Lawyers decry Aquino’s attack on judicial independence

In a “historic undertaking,” legal luminaries, peoples’ lawyers, judiciary employees and law students raised a joint objection to the Aquino administration’s attack on judicial independence.

By JANESS ANN J. ELLAO
Bulatlat.com

MANILA – An alliance of lawyers and law students criticized President Aquino on his pronouncements that he is open to charter change, a term extension and the clipping of powers of the judiciary.

In a unity statement issued Sept. 26, the Alliance of Lawyers and Advocates for Judicial Independence said that after the first EDSA People Power, at no time had the “judicial independence been under siege than today.”

Such attacks, they added, have caused great concern and alarm to the country’s democracy.

“When judicial independence is under siege, democracy itself is under attack,” the unity statement read.

“The judiciary is the weakest branch of government. In the discharge of its duty, it possesses neither the awesome power of the sword nor of the purse. But it plays a critical role in securing the survival and the blessings of a true democracy.”

In a press conference, convenors of the alliance linked arms as they chanted, “uphold judicial independence, defend democracy and reject charter change.”

(Photo by J. Ellao / Bulatlat.com)
(Photo by J. Ellao / Bulatlat.com)

President Aquino has said that he is open to amending the constitution, to extend his term beyond 2016 and to clip the powers of the Supreme Court.

His spokespersons, too, have hinted that Aquino may push for a term extension.

Progressive groups said such moves are tantamount to a dictatorship.

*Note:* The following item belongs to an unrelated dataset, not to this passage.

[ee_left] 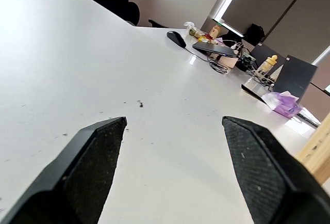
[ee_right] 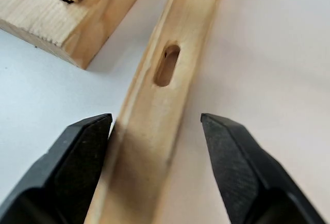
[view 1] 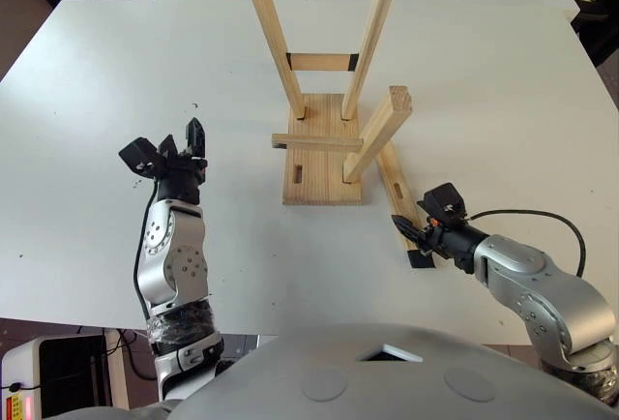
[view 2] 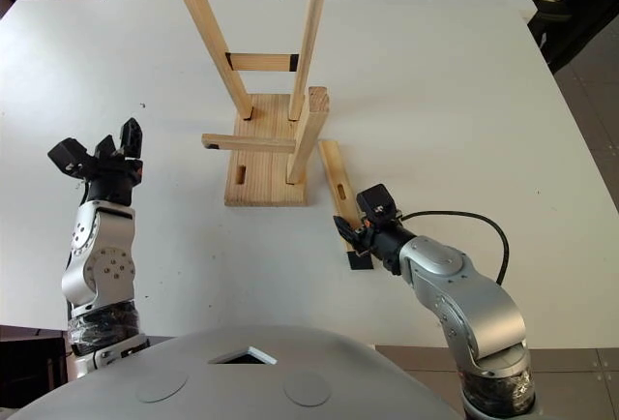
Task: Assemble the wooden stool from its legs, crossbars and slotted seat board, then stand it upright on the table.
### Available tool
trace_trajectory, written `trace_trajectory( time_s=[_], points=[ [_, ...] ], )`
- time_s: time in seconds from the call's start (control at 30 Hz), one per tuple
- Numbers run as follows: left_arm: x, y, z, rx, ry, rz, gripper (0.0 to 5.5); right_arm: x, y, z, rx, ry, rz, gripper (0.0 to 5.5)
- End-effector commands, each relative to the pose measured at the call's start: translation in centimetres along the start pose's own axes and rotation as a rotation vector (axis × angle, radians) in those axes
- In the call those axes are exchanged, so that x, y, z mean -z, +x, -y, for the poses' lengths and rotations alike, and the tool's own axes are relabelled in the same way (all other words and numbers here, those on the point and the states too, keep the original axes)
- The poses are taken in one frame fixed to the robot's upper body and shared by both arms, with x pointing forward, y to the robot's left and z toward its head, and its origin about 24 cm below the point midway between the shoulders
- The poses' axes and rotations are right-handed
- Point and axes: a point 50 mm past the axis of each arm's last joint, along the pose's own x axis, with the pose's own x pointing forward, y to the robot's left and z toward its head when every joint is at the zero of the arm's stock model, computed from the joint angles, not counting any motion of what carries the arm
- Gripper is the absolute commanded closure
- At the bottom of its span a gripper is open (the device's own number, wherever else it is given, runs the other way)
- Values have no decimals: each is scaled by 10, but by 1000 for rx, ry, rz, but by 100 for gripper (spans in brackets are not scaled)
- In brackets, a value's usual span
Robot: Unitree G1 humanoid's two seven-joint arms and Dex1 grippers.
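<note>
One loose leg, right gripper at its near end
It lies flat just beside the seat board, pointing away from the robot. The right gripper is spread wide around it; the left gripper, spread too, is well apart.

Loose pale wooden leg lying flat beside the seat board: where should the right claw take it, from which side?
Probably its near end, short of the oval slot, from above, pinching the two long side faces. The loose pale wooden leg lies flat, slot up, sides free; the open right claw straddles it there.
</note>
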Motion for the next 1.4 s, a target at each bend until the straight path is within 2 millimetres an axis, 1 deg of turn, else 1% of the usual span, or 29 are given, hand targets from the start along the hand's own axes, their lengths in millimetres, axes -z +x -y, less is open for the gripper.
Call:
trace_trajectory(
  time_s=[0.03,0.13,0.2,0.37,0.47,0.53,0.6,0.63,0.7,0.77,0.87,0.93,1.0,1.03,1.1,1.13,1.17,1.23,1.27,1.3,1.33,1.4],
  points=[
    [1,1,1,11,10,-12,205,0,1,0,4,-10,2,232],
    [3,-3,0,3,7,-21,205,9,1,-1,10,-45,-42,232],
    [6,-6,0,1,4,-30,205,19,1,3,29,-66,-83,232],
    [9,-8,2,-8,-8,-24,205,37,-1,22,71,-109,-145,232],
    [12,-10,2,-36,-33,-2,205,41,1,35,65,-137,-159,275],
    [15,-13,5,-44,-47,7,205,38,3,42,60,-156,-147,298],
    [17,-14,7,-50,-62,21,205,32,4,49,56,-170,-115,325],
    [17,-14,7,-58,-69,30,205,24,6,51,54,-171,-70,339],
    [12,-15,7,-75,-74,61,205,7,13,57,60,-172,1,343],
    [1,-13,13,-71,-79,113,205,-4,19,66,86,-166,39,343],
    [-18,-7,21,-68,-91,195,205,-18,21,76,127,-164,88,343],
    [-34,-4,22,-64,-94,253,205,-39,22,92,201,-146,175,343],
    [-51,1,21,-66,-105,300,205,-68,26,112,290,-72,306,343],
    [-60,8,22,-50,-123,316,205,-83,26,122,335,0,392,343],
    [-84,25,31,34,-168,358,205,-116,25,140,361,193,594,343],
    [-95,35,39,93,-189,366,205,-126,24,144,352,277,667,343],
    [-108,43,52,169,-202,379,205,-137,23,146,318,355,746,343],
    [-127,51,76,315,-213,391,205,-161,19,144,193,501,883,343],
    [-134,53,88,384,-207,392,205,-179,15,139,99,553,962,343],
    [-138,54,101,461,-185,377,205,-199,7,130,-21,580,1050,343],
    [-139,56,113,526,-170,349,205,-214,-3,122,-110,581,1115,343],
    [-136,51,136,697,-159,302,205,-238,-24,96,-357,477,1195,343]
  ],
)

Asked if Aquino himself is attacking the country’s democracy, Vicente Joyas, president of the Integrated Bar of the Philippines, said lawyers do not condemn the person but the actions he is taking.

“In a true democracy, nobody stands above the law,” the statement read. “The highest authority is the law itself as it is a means to achieve justice and the common good. To its supremacy must yield both rulers and the ruled.”

The rule of law, lawyers said, “is the paramount check to the temptations and adventurism of power. As a result, those entrusted with its enforcement often seeks its overthrow.”

Head-on collision

Lawyers’ groups said the most insidious threat to the rule of law “comes from above not from below.”

“When seized by the opium of powers, rulers often turn into dangerous subversives of the democratic rule, subverting the law to conform to their commands,” their statement read, “And to quell resistance, they proclaim their word as the highest authority of what the law is.”

Though lawyers consider the judiciary as the weakest of the three co-equal branches of the government, “an independent yet socially accountable judiciary” is needed against attacks to the country’s democracy.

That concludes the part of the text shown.